# Exercise data
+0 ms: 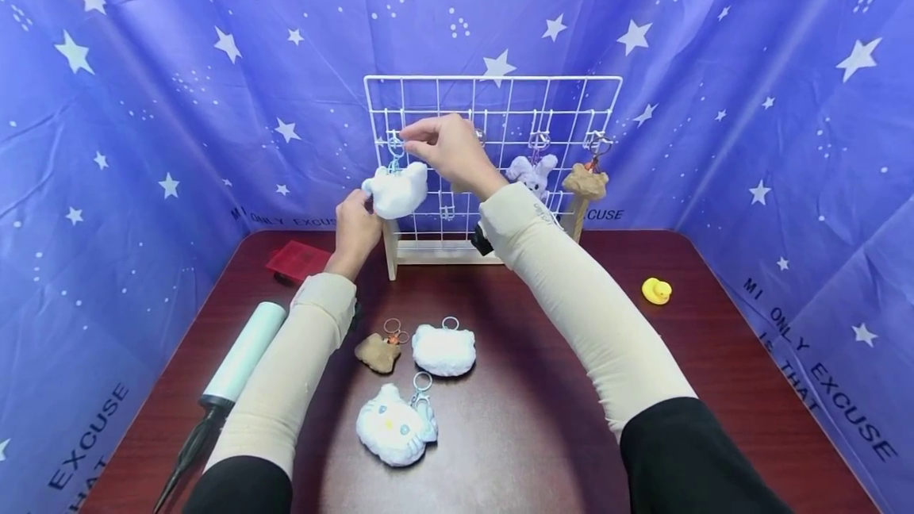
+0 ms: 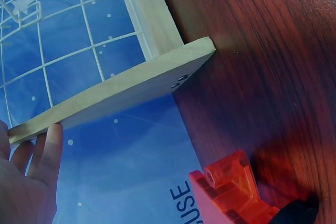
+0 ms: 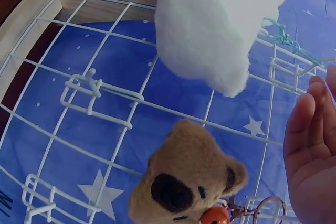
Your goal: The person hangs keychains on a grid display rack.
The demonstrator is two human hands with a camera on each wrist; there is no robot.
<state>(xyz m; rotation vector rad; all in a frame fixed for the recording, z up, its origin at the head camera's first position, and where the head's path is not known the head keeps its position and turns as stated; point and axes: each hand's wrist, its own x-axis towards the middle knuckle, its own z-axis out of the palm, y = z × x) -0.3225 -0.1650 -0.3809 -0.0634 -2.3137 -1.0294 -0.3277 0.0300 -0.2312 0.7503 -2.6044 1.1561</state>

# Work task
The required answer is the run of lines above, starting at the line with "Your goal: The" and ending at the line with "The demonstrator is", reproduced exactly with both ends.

# Answer box
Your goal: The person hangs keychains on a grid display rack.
The demonstrator is two human hands with a camera on each wrist; there is no robot.

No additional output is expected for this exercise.